#### [How to complete this task]
Go to the line that contains "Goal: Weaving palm" and extract it along with every line after it, exactly, through the end of the data below.
++++++
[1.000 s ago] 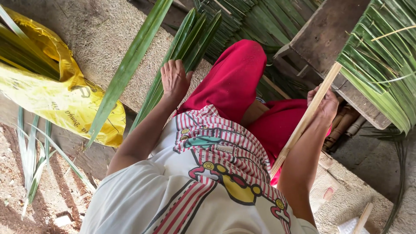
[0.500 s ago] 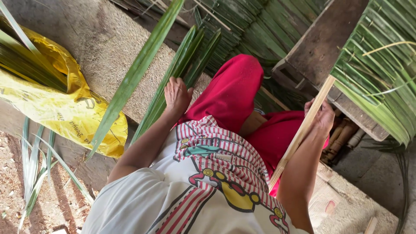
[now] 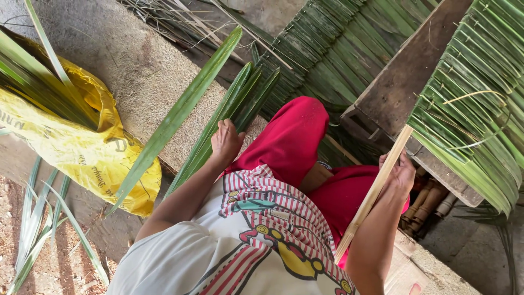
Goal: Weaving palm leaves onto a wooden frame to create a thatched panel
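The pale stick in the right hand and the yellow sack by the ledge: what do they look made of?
The long pale stick, gripped by the right hand, looks like split bamboo or a palm rib: straight, matte, tan, flat-sided. The crumpled yellow sack appears to be woven plastic, with a slight sheen and stiff creases; the weave is too fine to confirm.

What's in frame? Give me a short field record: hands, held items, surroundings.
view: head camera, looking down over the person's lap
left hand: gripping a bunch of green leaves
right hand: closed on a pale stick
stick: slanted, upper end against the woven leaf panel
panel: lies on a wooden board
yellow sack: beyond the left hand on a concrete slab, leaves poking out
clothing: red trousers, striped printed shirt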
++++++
#### [Reply]
Goal: Weaving palm leaves onto a wooden frame to create a thatched panel
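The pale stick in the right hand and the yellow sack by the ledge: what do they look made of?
The long pale stick, gripped by the right hand, looks like split bamboo or a palm rib: straight, matte, tan, flat-sided. The crumpled yellow sack appears to be woven plastic, with a slight sheen and stiff creases; the weave is too fine to confirm.

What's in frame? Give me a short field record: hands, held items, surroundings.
view: head camera, looking down over the person's lap
left hand: gripping a bunch of green leaves
right hand: closed on a pale stick
stick: slanted, upper end against the woven leaf panel
panel: lies on a wooden board
yellow sack: beyond the left hand on a concrete slab, leaves poking out
clothing: red trousers, striped printed shirt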

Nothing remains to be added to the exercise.